The company is targeting the mixed-signal market; it sees 3D vias as means of combining digital and analog ICs while overcoming the inherent speed and performance gaps inherent between analog and digital. "We think 3D offers a near perfect solution," Markunas said.
3D interconnect is engendering even bigger dreams than routers-on-a-chip and analog devices at digital speeds. Technology IP company Reveo Inc. envisions stacking as much as a 1,000 layers of ICs, creating such devices as terabit memory the size of a cubic centimeter, or a even a terabyte memory module that would fit in a shoebox.
The company has invented what it calls multi-filo-layer technology that involves selective bonding and peeling ultra thin layers of 10nm to 10-microns -- layers on which IC features have already been built, said Sadeg Faris, Reveo chairman and CEO. The technology can enable IC densities three orders of magnitude more than what can be accomplished with standard technology, Faris claimed.

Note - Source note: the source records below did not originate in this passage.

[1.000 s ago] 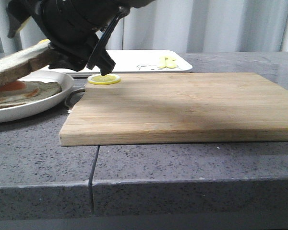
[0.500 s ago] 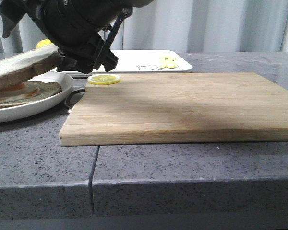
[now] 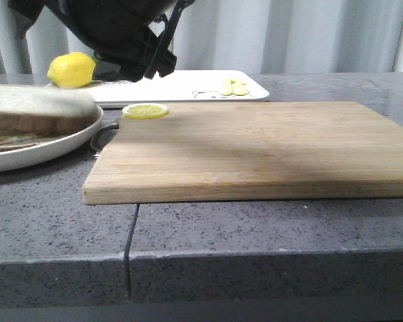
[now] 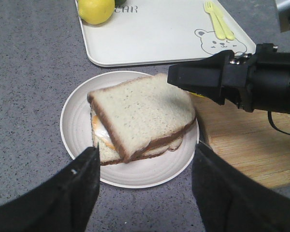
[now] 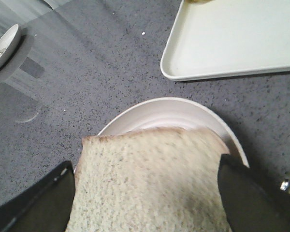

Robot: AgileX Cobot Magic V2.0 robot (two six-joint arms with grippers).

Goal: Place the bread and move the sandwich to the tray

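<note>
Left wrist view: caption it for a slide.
Thick square bread slice tops the egg sandwich on the round white plate, open left fingers above, white rectangular tray beyond.

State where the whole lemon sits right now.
In the front view the lemon sits far left on the white tray, behind the plate and left of the lemon slice.

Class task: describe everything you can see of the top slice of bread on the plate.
The bread is a thick square slice with pale speckled crumb and brown crust. It lies flat, skewed, on the egg and lower slice of the sandwich, on the round white plate. Neither hand's fingers visibly touch it.
</note>
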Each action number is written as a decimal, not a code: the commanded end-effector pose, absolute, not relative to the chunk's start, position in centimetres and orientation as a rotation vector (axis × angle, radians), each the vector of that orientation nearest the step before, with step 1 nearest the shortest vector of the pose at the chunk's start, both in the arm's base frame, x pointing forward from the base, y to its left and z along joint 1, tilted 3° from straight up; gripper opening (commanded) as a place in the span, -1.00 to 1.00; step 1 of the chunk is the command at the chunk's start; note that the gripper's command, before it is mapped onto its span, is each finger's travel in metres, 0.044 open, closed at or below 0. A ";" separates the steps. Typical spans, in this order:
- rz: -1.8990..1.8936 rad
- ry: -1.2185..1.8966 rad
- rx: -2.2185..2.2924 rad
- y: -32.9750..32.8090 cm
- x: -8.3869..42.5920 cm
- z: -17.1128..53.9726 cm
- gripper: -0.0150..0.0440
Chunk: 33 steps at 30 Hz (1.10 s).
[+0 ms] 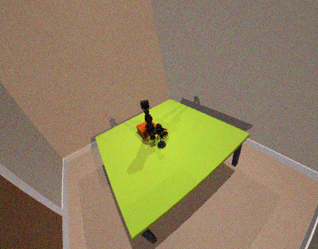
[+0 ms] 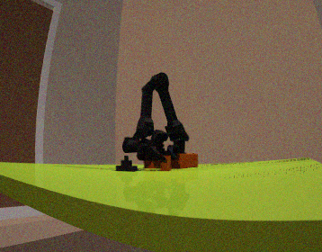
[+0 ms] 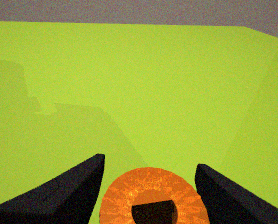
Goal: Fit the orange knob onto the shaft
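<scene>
The orange knob (image 3: 117,200) (image 2: 166,164) (image 1: 165,133) is between the fingers in the wrist view, with its end face and D-shaped hole turned toward the camera. The hole's flat edge is at the top, slightly tilted. In the exterior view the knob is low at the table top, to the right of the pedestal and apart from it. My gripper (image 3: 150,166) is open around the knob. The round pedestal (image 2: 126,167) (image 1: 162,145) is dark, with its shaft upright and bare. The shaft's flat side cannot be seen.
An orange-red block (image 2: 188,160) (image 1: 141,128) is beside the arm's base. The arm (image 2: 147,103) (image 1: 148,117) is folded over the area near the block and knob. The green table (image 1: 179,173) has its far edge in the wrist view.
</scene>
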<state>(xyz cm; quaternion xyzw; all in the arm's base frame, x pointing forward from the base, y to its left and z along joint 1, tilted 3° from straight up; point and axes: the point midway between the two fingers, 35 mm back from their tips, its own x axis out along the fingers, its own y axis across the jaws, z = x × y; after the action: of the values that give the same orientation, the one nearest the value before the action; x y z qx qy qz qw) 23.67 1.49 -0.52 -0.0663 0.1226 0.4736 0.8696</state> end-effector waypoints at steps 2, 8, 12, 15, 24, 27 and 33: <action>0.991 0.254 -0.138 1.5 23.7 -0.5 0.39; 0.991 0.254 -0.138 1.5 23.7 -0.5 0.39; 0.991 0.254 -0.138 1.5 23.7 -0.5 0.39; 0.991 0.254 -0.138 1.5 23.7 -0.5 0.39; 0.991 0.254 -0.138 1.5 23.7 -0.5 0.75; 0.991 0.254 -0.138 1.5 23.7 -0.5 1.00; 0.991 0.254 -0.138 1.5 23.7 -0.5 1.00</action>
<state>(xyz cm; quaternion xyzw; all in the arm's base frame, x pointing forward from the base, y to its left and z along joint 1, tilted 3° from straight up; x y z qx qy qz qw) 23.67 1.50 -0.52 -0.0661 0.1226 0.4737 0.8696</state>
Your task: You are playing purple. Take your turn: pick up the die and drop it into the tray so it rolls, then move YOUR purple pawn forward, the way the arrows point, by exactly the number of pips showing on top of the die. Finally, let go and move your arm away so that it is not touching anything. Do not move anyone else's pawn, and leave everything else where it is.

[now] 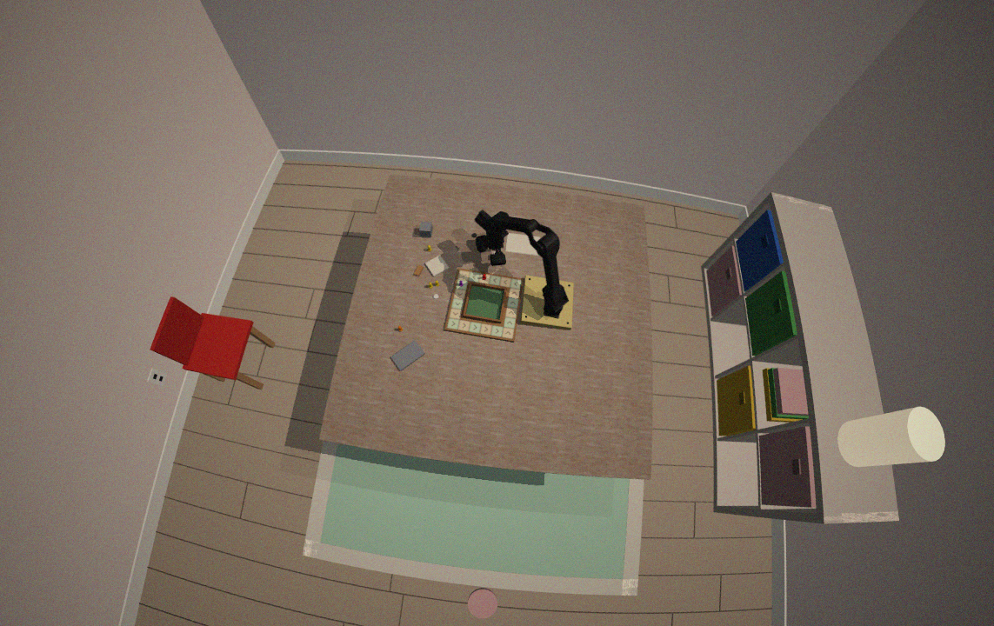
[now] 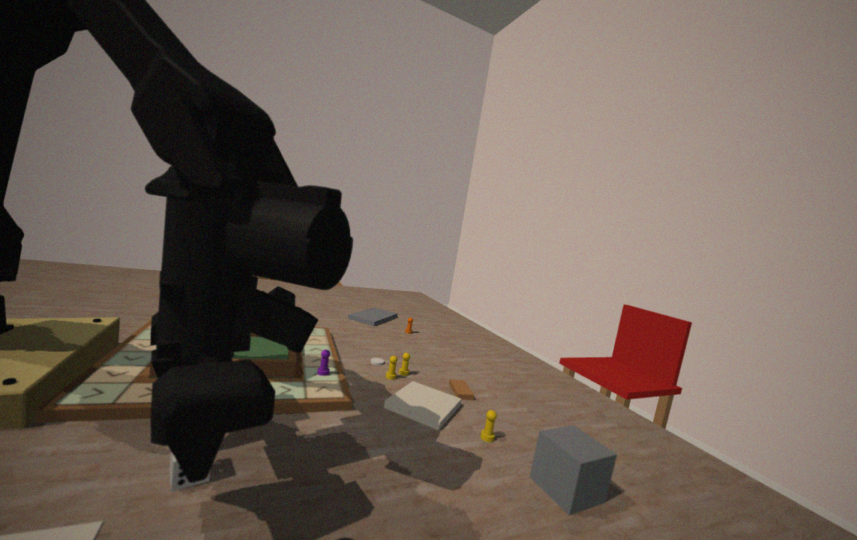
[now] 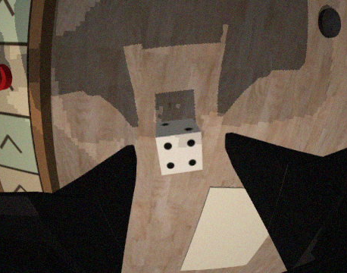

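The white die (image 2: 177,471) (image 3: 179,153) stands on the table with several pips on top. My gripper (image 1: 497,257) (image 2: 198,469) (image 3: 181,145) is open and points down, one fingertip on either side of the die, with a gap at each side in the wrist view. In the exterior view the near finger covers most of the die. The purple pawn (image 1: 460,283) (image 2: 324,363) stands upright on the board (image 1: 450,313) (image 2: 283,405), near a corner. The green-floored tray (image 1: 482,320) (image 2: 280,367) sits in the board's middle and holds nothing that I can see.
The red pawn (image 1: 483,276) (image 3: 1,77) stands on the board's edge nearest the die. A cream sheet (image 3: 226,227) and a dark disc (image 3: 329,23) lie near the die. Yellow pawns (image 2: 489,427) (image 2: 391,367), a cream block (image 2: 423,403) and a grey cube (image 2: 572,468) are farther off.
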Action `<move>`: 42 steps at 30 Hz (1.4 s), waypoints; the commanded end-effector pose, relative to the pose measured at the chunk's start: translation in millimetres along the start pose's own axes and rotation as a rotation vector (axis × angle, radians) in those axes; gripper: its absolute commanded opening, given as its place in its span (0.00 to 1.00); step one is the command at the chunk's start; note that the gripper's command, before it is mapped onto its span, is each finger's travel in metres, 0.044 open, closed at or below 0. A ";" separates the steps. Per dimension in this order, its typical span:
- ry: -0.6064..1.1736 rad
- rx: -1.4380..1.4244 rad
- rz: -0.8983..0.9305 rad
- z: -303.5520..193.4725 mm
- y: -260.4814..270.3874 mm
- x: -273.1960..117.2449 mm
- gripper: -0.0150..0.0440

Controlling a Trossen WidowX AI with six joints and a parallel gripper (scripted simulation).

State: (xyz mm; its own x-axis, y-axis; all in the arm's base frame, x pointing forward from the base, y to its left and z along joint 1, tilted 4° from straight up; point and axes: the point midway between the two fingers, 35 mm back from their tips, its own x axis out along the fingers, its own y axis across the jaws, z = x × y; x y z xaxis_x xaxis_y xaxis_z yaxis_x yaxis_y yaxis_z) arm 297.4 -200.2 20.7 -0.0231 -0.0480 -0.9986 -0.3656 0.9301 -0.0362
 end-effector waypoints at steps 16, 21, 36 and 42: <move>0.009 -0.006 0.005 -1.9 1.4 9.4 0.37; 0.009 -0.006 0.005 0.5 -0.6 -4.4 0.25; 0.008 -0.006 0.005 6.2 0.3 -92.6 0.25; 0.008 -0.006 0.006 5.0 3.7 -113.3 0.25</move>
State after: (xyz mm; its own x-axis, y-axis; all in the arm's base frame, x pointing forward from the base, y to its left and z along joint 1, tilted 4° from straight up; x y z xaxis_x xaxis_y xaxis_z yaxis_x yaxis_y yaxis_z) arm 304.5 -190.8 128.4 -0.0274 -0.0457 -0.9986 -0.3762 0.9260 -0.0321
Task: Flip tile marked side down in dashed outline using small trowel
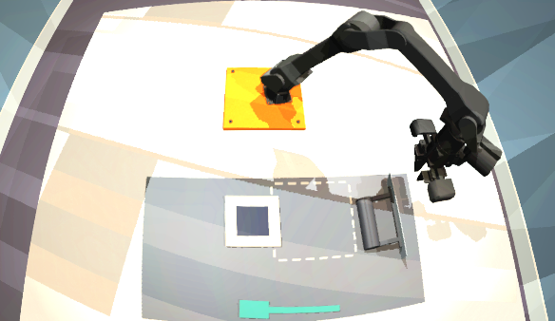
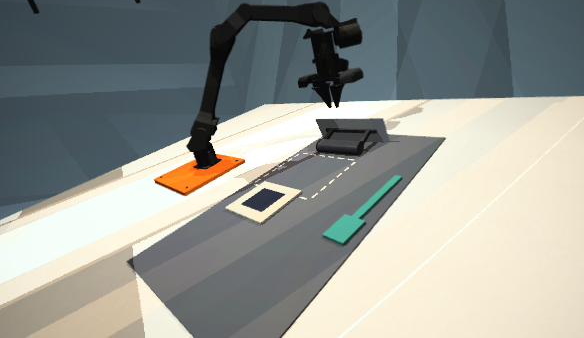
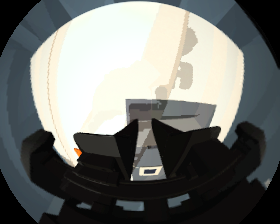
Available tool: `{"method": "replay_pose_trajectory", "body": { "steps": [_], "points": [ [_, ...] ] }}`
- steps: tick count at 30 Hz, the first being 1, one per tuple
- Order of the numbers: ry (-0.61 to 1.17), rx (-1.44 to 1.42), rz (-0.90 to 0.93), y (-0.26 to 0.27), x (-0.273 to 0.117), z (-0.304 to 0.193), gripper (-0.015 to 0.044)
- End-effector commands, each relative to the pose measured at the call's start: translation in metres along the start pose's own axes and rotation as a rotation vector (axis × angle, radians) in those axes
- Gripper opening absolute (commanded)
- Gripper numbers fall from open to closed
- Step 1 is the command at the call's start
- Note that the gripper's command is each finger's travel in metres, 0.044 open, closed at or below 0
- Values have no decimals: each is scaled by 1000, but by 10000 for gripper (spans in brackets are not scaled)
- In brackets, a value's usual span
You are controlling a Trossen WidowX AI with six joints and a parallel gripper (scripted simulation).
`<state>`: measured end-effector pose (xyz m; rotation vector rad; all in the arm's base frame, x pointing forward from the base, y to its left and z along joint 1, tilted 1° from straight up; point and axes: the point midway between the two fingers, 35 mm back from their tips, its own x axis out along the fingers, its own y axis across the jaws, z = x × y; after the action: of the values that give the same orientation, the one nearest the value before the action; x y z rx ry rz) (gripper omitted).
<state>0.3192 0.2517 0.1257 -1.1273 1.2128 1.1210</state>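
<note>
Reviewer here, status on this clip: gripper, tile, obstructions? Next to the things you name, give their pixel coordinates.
Gripper (image 1: 418,164) (image 2: 333,106) (image 3: 144,121) empty, raised. White square tile (image 1: 230,221) (image 2: 242,208) (image 3: 142,171) flat, dark-marked side up, mostly left of the dashed outline in top view. Grey roller stand (image 1: 369,222) (image 2: 340,146) beside outline's far end.

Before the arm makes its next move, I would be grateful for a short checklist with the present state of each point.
1. Pincer holds nothing: ok.
2. Trowel lies flat on the mat, off the tile: ok.
3. Tile's dark square faces up, so it still needs turning: ok.
4. Tile lies wholly inside the dashed outline: not ok, mostly outside.
5. Pincer is at the trowel's handle: not ok, up beyond the roller stand.
6. Tile's underside is plain: cannot tell.
</note>
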Motion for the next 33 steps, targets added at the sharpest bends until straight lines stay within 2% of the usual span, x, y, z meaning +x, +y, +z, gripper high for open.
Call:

He further said that the technology can be implemented with existing fabs and toolsets; an existing fab could be retrofitted for around $50 million to fabricate devices based on the multi filo-layer technology, he said.
Attendees at the conference seemed somewhat skeptical of the idea of what would essentially involve stacking hundreds of die, particularly when it comes to testing and determining known good die -- a key challenge to implementing 3D interconnect architectures. Much like memory bits can be addressed and reprogrammed to repair bad bits, the multi filo-layer stacks would be addressable, Faris suggested.